Reputation: 984
This is a follow up question to one I posted previously because apparently I asked the wrong question.
I have two dataframes with relative frequencies of a certain combination of features. The relative frequencies in each one add up to 1. I'd like to join the two dataframes, which share one feature to obtain a new dataframe whose relative frequencies add up to 1 as well.
Here is a MWE:
I have two tibbles like so:
library(dplyr)
my_tib1 <- tibble(feature1 = c("A", "A", "B", "B", "C", "C"), feature2 = c("AA", "BB", "AA", "BB", "AA", "BB"), number = c(0.1, 0.1, 0.3, 0.4, 0.05, 0.05))
my_tib2 <- tibble(feature3 = c("TT", "TT", "FF", "FF"), feature2 = c("AA", "BB", "AA", "BB"), number = c(0.1, 0.4, 0.3, 0.2))
which looks like this:
# A tibble: 6 × 3
feature1 feature2 number
<chr> <chr> <dbl>
1 A AA 0.1
2 A BB 0.1
3 B AA 0.3
4 B BB 0.4
5 C AA 0.05
6 C BB 0.05
# A tibble: 4 × 3
feature3 feature2 number
<chr> <chr> <dbl>
1 TT AA 0.1
2 TT BB 0.4
3 FF AA 0.3
4 FF BB 0.2
Note that feature2
has the same categories in both tibbles. The number
is unique for each combination of feature1
and feature2
in my_tib1 and feature2
and feature3
in my_tib2.
For context: The number
column represents marginal probabilities and I'd like to multiply the marginal distributions to get joint distributions (I'm aware of the assumptions).

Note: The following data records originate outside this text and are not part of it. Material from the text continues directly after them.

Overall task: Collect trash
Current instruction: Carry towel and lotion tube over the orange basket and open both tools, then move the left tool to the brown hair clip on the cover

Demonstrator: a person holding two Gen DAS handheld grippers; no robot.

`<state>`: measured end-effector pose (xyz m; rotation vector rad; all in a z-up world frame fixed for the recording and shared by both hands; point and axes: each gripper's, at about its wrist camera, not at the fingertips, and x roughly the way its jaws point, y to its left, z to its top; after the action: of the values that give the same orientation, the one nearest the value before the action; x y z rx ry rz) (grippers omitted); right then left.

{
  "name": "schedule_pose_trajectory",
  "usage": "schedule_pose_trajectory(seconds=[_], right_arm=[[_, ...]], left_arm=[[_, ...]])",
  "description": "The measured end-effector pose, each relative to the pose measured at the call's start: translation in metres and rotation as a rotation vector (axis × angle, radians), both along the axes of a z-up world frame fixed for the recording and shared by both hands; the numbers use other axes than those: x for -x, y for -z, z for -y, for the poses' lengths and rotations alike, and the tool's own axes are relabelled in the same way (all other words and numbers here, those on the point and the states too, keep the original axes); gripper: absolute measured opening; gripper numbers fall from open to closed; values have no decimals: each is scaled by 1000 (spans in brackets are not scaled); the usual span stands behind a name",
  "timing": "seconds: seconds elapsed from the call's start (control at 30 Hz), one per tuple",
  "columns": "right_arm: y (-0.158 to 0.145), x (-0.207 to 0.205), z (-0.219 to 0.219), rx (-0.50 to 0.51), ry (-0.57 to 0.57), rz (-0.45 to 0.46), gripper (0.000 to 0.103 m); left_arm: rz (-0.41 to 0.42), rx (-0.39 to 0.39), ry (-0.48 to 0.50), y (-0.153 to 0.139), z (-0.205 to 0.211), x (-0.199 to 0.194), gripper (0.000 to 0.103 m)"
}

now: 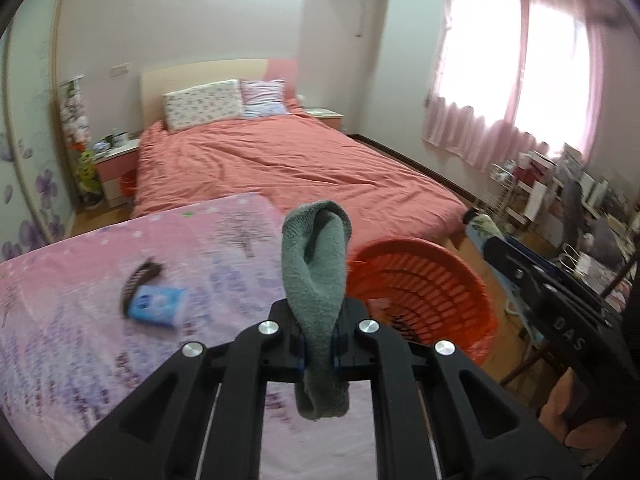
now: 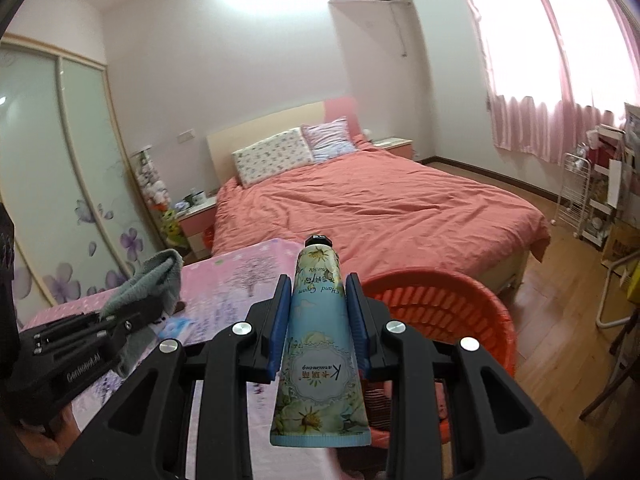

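Grey cloth (image 1: 316, 264) pinched in left claw (image 1: 318, 350); hand cream tube (image 2: 318, 344) clamped in right claw (image 2: 319, 320); orange basket (image 2: 460, 312) beside.

Grey cloth (image 1: 314, 264): rough terry knit, matt. Hand-cream tube (image 2: 320, 344): smooth printed plastic w/ slight sheen, glossy black cap. Orange basket (image 2: 444, 312): hard plastic lattice, semi-gloss. Table cover (image 1: 92, 320): soft printed fabric, matt. Left gripper (image 1: 318, 350) & right gripper (image 2: 320, 320): matt black plastic, shiny metal bolts, blue rubbery pads. Floor (image 2: 560, 280): glossy wood.

Both wrist views face the bed (image 1: 288, 160), sharing the orange basket (image 2: 440, 304).
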<state>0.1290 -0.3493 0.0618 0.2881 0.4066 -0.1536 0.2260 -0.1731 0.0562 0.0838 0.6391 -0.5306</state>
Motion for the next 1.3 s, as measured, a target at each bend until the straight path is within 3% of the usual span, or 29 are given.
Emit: schedule_pose_trajectory(seconds=[0.47,0.53,0.6,0.63,0.7,1.0,1.3], right_arm=[[41,-22,69,-139,73,-50,29],[49,-27,74,-161,69,-68,29],[58,-32,78,-170,77,-86,32],[61,-33,78,-172,78,-96,42],[65,-30,76,-168,85,-104,50],[64,-28,50,-47,64,-158,50],[75,-36,-2,21,-46,-222,54]], left_arm=[[-117,-29,165,64,102,-26,13],[-136,-51,158,78,107,-34,24],[-147,-67,130,88,106,-40,44],[-151,-72,120,91,105,-43,47],[-162,-80,97,97,96,-47,48],[-135,-123,-66,100,15,-63,60],[-105,-164,-325,95,-94,-104,64]])
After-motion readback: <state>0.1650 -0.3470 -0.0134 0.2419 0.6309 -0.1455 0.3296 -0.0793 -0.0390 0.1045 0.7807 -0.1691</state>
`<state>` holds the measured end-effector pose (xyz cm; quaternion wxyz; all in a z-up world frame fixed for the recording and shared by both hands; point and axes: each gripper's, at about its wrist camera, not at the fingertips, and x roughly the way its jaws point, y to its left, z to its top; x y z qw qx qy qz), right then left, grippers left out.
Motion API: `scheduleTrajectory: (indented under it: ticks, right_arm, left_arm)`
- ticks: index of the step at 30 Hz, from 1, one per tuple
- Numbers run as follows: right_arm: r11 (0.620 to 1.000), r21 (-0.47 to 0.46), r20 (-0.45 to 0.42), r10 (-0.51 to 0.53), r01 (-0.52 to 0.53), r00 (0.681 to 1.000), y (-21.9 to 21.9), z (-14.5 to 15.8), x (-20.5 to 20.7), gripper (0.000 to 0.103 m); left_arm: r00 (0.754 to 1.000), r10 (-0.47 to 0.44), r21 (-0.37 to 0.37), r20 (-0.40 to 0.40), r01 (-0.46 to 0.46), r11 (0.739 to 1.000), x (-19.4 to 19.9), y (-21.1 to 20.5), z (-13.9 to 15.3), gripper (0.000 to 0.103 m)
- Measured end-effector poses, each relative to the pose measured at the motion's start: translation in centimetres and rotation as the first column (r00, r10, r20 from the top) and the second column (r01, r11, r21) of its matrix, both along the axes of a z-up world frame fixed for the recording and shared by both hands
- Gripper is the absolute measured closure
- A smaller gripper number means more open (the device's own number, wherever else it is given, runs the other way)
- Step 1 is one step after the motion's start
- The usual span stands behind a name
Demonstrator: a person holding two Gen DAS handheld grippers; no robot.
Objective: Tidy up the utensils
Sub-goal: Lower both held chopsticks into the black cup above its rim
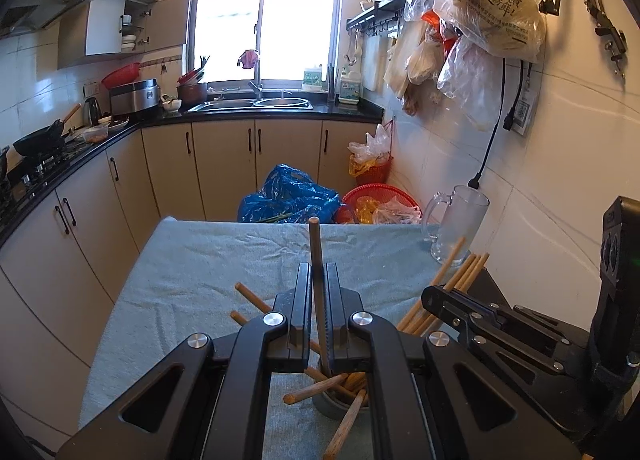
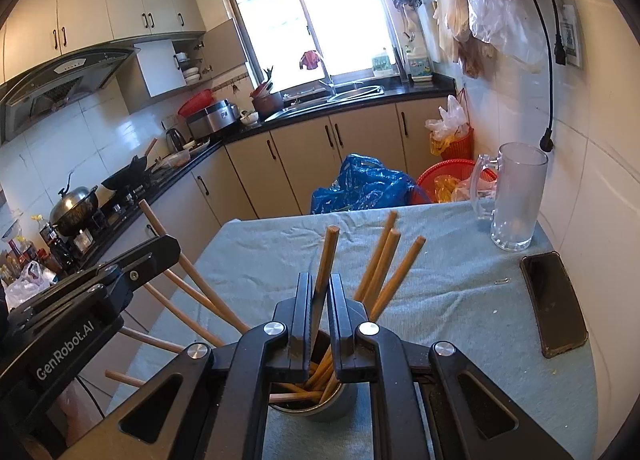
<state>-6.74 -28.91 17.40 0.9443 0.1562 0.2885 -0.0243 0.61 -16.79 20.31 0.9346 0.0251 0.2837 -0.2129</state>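
Observation:
A round metal cup (image 2: 336,400) stands on the blue-grey cloth and holds several wooden chopsticks (image 2: 384,264) that fan out; it also shows in the left wrist view (image 1: 332,404). My left gripper (image 1: 319,272) is shut on one dark wooden chopstick (image 1: 315,244) that stands upright over the cup. My right gripper (image 2: 320,280) is shut on another wooden chopstick (image 2: 329,252), its lower end in the cup. The right gripper's body (image 1: 500,324) shows at the right in the left view; the left gripper's body (image 2: 80,300) shows at the left in the right view.
An empty glass mug (image 2: 516,196) stands at the table's far right corner, also seen in the left wrist view (image 1: 460,224). A dark phone (image 2: 554,302) and a paper clip (image 2: 502,281) lie on the cloth (image 2: 440,300) at the right. Blue bag (image 2: 364,184) and red baskets sit on the floor beyond.

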Motion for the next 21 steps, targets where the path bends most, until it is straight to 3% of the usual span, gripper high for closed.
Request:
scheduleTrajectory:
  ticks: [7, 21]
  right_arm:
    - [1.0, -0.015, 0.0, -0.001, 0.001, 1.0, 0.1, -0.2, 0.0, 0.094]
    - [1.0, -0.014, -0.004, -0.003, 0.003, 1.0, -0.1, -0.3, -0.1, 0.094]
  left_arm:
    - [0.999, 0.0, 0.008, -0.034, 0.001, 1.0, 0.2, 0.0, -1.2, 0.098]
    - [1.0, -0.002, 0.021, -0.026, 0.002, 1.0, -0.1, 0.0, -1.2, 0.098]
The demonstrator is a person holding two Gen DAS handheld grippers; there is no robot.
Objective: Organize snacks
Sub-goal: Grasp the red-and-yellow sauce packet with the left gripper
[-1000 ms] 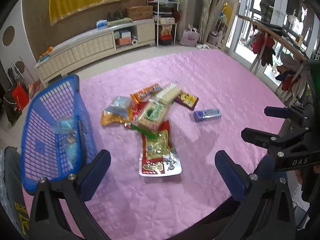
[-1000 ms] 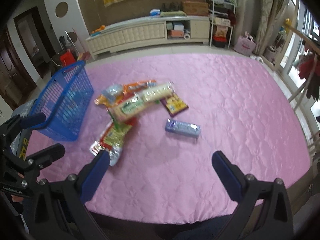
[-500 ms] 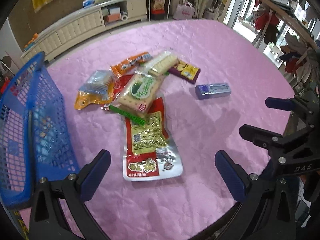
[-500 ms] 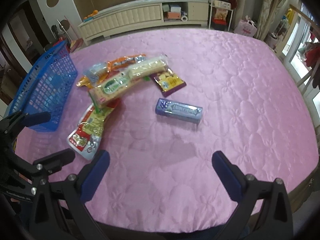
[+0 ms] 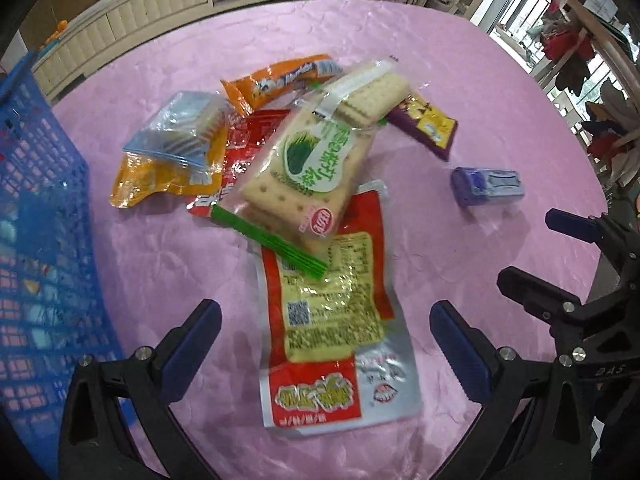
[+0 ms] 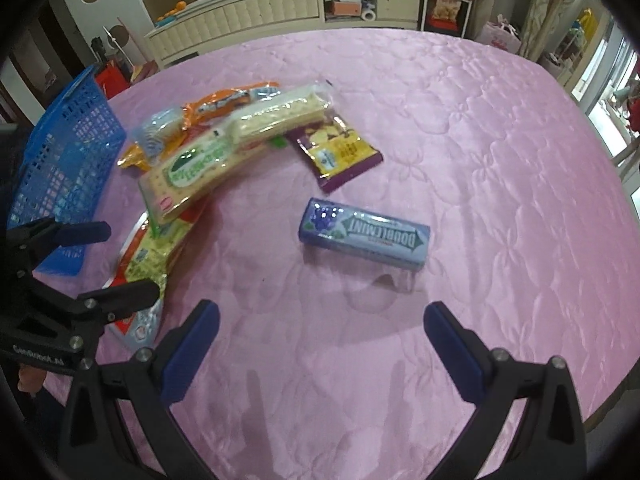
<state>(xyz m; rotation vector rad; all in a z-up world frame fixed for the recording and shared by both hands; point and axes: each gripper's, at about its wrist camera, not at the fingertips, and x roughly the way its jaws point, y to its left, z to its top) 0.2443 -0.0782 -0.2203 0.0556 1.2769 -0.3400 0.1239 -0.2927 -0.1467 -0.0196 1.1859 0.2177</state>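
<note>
A heap of snack packets lies on the pink quilted table point(image 5: 460, 92). My left gripper point(image 5: 326, 334) hangs open just above the red and silver pouch point(image 5: 332, 320), its fingers either side of it. A green-labelled cracker pack point(image 5: 308, 172) rests on that pouch's far end. Behind are an orange packet point(image 5: 280, 80), a blue-striped bag point(image 5: 180, 128) and a purple chip packet point(image 5: 424, 124). My right gripper point(image 6: 322, 334) is open over bare cloth, short of the blue Doublemint gum box point(image 6: 364, 234). The blue plastic basket point(image 5: 40, 240) stands at the left.
A cream sideboard point(image 6: 256, 12) and shelves line the far wall, off the table. A clothes rack point(image 5: 592, 60) stands beyond the right edge. The table's near edge runs under both grippers. Each gripper shows in the other's view, at its side.
Both grippers have dropped and moved forward toward the snacks. The pouch now lies between my left fingers and the gum box looms larger ahead of my right. Nothing was picked up.
</note>
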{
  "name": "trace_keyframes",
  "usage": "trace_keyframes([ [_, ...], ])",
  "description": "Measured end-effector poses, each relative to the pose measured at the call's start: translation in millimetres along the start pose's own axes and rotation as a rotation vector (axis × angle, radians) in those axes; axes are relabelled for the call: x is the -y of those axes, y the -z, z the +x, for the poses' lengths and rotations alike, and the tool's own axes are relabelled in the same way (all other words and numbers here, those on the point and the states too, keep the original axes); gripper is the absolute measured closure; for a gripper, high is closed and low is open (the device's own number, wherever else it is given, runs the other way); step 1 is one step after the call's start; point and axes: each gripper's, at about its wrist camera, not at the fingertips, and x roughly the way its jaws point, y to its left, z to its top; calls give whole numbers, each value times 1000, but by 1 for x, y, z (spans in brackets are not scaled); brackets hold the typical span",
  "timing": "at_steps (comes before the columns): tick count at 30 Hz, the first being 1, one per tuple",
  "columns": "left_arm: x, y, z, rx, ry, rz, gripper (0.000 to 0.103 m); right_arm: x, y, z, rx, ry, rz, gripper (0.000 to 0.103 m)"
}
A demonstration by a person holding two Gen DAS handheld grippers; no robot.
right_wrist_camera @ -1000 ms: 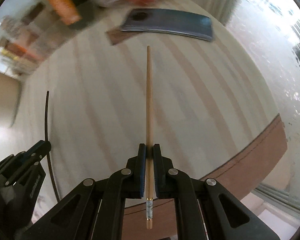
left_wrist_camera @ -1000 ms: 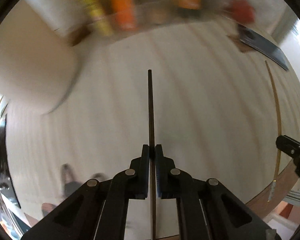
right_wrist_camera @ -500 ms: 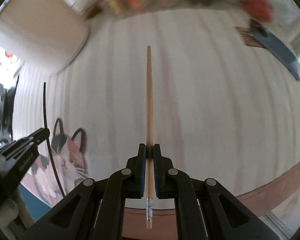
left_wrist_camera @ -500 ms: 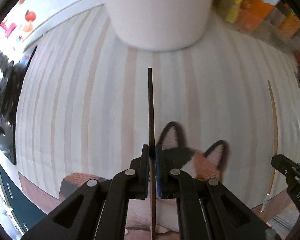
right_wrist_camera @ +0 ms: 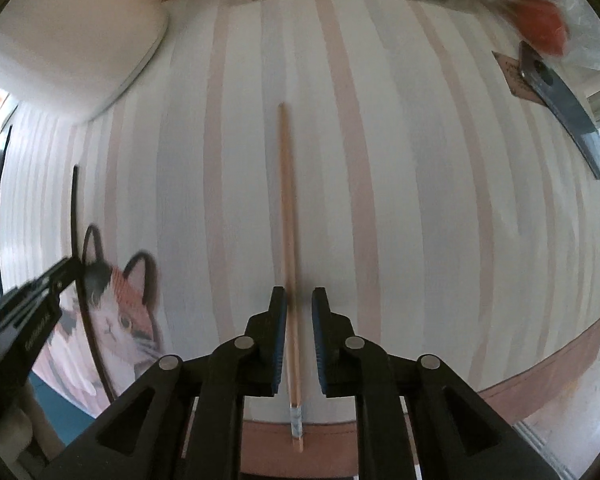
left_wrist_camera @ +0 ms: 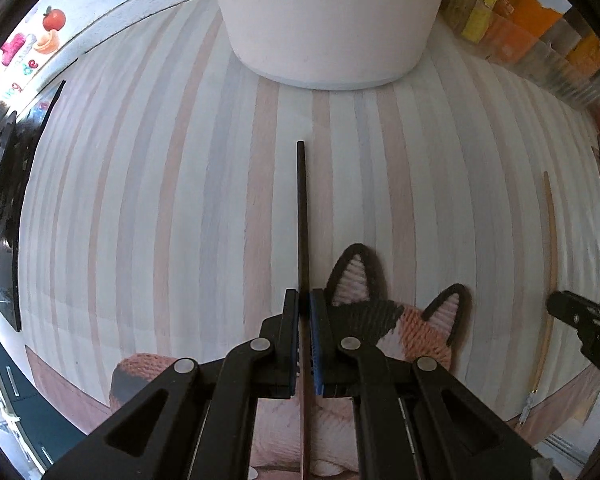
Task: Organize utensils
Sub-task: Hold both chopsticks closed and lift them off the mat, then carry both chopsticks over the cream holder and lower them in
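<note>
black chopstick (left_wrist_camera: 302,220): clamped between the blue pads of the left gripper (left_wrist_camera: 304,300), running straight up the middle of the left wrist view, its far tip short of the white pot; its near end passes back between the fingers and out of sight.
left gripper: jaws drawn tight on the black chopstick, no gap showing either side of it. it also shows at the left edge of the right wrist view (right_wrist_camera: 70,268), blurred, with the dark stick curving past it.
wooden chopstick (right_wrist_camera: 289,240): lies between the fingers of the right gripper (right_wrist_camera: 299,300), a pale stick with a silvery band near its near end, which reaches over the brown border of the cloth. from the left wrist view it is the thin curved line at the far right (left_wrist_camera: 551,240).
right gripper: jaws have just been opening; a clear gap now shows on the right of the wooden chopstick, which sits close by the left pad. whether that pad touches it cannot be told.
striped tablecloth (right_wrist_camera: 420,200): white, grey and pink stripes, spread under both chopsticks.
cat mat (left_wrist_camera: 412,320): knitted cat face with black-edged ears, just right of the left gripper's fingers, partly hidden behind them.
white pot (left_wrist_camera: 328,20): large, pale, standing on the cloth beyond the black chopstick's tip.
cleaver (right_wrist_camera: 560,112): dark blade lying at the far right of the cloth, well apart from the wooden chopstick.
bottles (left_wrist_camera: 532,12): yellow and orange containers in a row at the back right.
</note>
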Motion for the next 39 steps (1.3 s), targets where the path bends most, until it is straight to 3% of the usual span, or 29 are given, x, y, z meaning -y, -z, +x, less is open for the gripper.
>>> trace_keyframes([
  [6,3,-15,8,-9,17,-3,99,-20,0,2,7,43,-54,90],
  [7,1,-17,10,-12,20,-2,99,-25,1,-2,6,32,-65,96],
  [14,-17,-18,15,-18,41,2,99,-50,14,-6,5,63,-125,96],
  [21,-21,-20,16,-18,48,0,99,-59,18,-7,-2,76,-128,96],
  [23,-20,-20,16,-17,48,0,99,-64,-2,17,-2,77,-125,96],
  [34,-20,-19,15,-15,47,2,99,-59,-9,23,1,93,-126,95],
  [39,-14,-21,17,-10,17,44,99,-63,-8,23,7,104,-126,95],
])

What I think this requires is to get all possible combinations of feature 1, feature2, and feature3 and multiply their number
in a new tibble column. The resulting tibble should have a length of 12: 3 x feature1, 2 x feature2, 2 x feature3.
The final tibble should something like this:
# A tibble: 12 × 6
feature1 feature2 feature3 number.x number.y number.mult
<chr> <chr> <chr> <dbl> <dbl> <dbl>
1 A AA TT 0.1 0.1 0.01
2 A AA FF 0.1 0.4 0.04
...
with the numbers in number.mult adding up to 1.
I have tried the following and I think I'm close but it doesn't quite work:
my_tib1 %>% full_join(my_tib2, by = "feature2") %>% mutate(number.mult = number.x*number.y)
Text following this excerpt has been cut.